The liver scarring was the last challenge we looked at.  While the liver fat and liver inflammation were tied to things currently going on with my body that I have control over, the liver scarring is a result of what had been done over the prior 35 years of abuse and is based almost purely on momentum. The original score was a rating of F3 and 10.4 when I tested 6 months earlier. I was confident this improved, but wasn’t sure what a win would be.  A score of 9.6 was the cut off to get to F2. My therapist suggested I hope for anything in the 9s and consider that a victory, since it takes a lot longer for scarring to heal.  When the numbers came back, it showed an 11.8— I actually worsened 13% than 6 months prior. I was obviously disappointed in the results. The doctor explained to me that he hoped it was going to have improved a little, but also that I needed to look at the liver recovery like a piece of meat you take off a grill.  That meat continues to cook even though it’s removed from the heat, and takes time to cool off. He said he thinks the score increase/worsening is tied to that momentum and my liver just needs time to catch up to the other recovery.  Something else to consider is that I didn’t hit my 10% target weight until 4 months prior, but even then, I was losing weight way too quickly, which I was aware of.  It really wasn’t until the last 2 months or so when my weight was at a steady/healthy pace. Was this the culprit for the increased score? This doctor is the same person who is tasked with telling people they are dying, etc.., so I don’t think he’d whitewash my liver prognosis.

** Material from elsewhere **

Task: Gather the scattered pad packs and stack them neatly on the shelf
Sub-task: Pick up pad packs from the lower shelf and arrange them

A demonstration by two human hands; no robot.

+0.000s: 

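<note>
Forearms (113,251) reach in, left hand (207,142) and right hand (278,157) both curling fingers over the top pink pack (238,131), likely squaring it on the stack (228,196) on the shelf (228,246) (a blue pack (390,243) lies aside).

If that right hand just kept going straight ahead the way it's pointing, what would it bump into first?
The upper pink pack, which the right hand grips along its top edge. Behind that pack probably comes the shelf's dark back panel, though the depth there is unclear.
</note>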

If he thinks it’s just the momentum still cooking, then it probably is. However, my mind goes elsewhere, to a much more dire outcome.  

The doctor ordered an MRI and a follow up. We’ll see what that shows.  At this point it is 1 of 3 things– the liver is still ‘cooking’ and simply needs to slow down and then it will assuredly improve,   the problem is something much worse, like cancer,  or I’m possibly still doing things to make it worse, like my whey protein supplement, too much caffeine, or something along those lines.  I’m not excited about that MRI, as I may be looking at cancer or damage much worse than expected.  With that in mind, I’m still very pleased with the progress I have made and the success I have had with the liver fat and enzymes/lack of inflammation.  I need to appreciate that success, as that is what is in my control.  What will happen is what will happen with the MRI, but that is out of my control.  I need to remind myself that my goal was to make weight, and I made my weight.